- DIRECTIONS FOR THIS TASK: What comes back must be the data itself, retyped exactly.

- SUPPLIED INFORMATION:
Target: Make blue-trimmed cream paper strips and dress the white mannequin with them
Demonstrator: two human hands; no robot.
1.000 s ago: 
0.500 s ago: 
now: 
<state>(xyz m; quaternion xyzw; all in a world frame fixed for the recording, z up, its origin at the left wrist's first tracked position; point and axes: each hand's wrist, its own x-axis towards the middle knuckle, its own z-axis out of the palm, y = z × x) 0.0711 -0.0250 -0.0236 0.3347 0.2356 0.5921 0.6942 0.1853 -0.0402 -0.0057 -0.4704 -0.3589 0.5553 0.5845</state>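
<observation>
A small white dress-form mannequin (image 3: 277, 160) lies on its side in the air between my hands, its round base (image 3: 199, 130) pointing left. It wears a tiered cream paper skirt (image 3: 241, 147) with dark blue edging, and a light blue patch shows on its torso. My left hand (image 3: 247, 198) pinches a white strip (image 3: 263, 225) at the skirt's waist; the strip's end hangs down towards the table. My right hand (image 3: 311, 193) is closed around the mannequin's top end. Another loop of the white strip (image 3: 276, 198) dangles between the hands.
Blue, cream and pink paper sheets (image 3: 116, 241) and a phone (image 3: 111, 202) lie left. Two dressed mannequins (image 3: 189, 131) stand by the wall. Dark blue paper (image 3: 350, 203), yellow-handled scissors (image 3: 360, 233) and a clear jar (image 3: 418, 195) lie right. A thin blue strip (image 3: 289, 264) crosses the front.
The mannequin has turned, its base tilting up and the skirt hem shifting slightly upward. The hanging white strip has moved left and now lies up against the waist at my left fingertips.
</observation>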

- RESPONSE BELOW:
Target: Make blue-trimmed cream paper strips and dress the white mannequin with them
Demonstrator: two human hands; no robot.
1.000 s ago: 
0.500 s ago: 
now: 
<state>(xyz m; quaternion xyzw; all in a world frame fixed for the recording, z up, its origin at the left wrist's first tracked position; point and axes: each hand's wrist, its own x-axis towards the middle knuckle, its own z-axis out of the palm, y = z × x) 0.0711 -0.0250 -0.0236 0.3347 0.2356 0.5921 0.6942 0.1853 -0.0402 -0.0057 -0.4704 -0.3589 0.5553 0.5845</state>
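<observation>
A small white dress-form mannequin (image 3: 277, 160) lies on its side in the air between my hands, its round base (image 3: 199, 130) pointing left. It wears a tiered cream paper skirt (image 3: 241, 147) with dark blue edging, and a light blue patch shows on its torso. My left hand (image 3: 247, 198) pinches a white strip (image 3: 263, 225) at the skirt's waist; the strip's end hangs down towards the table. My right hand (image 3: 311, 193) is closed around the mannequin's top end. Another loop of the white strip (image 3: 276, 198) dangles between the hands.
Blue, cream and pink paper sheets (image 3: 116, 241) and a phone (image 3: 111, 202) lie left. Two dressed mannequins (image 3: 189, 131) stand by the wall. Dark blue paper (image 3: 350, 203), yellow-handled scissors (image 3: 360, 233) and a clear jar (image 3: 418, 195) lie right. A thin blue strip (image 3: 289, 264) crosses the front.
The mannequin has turned, its base tilting up and the skirt hem shifting slightly upward. The hanging white strip has moved left and now lies up against the waist at my left fingertips.
</observation>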

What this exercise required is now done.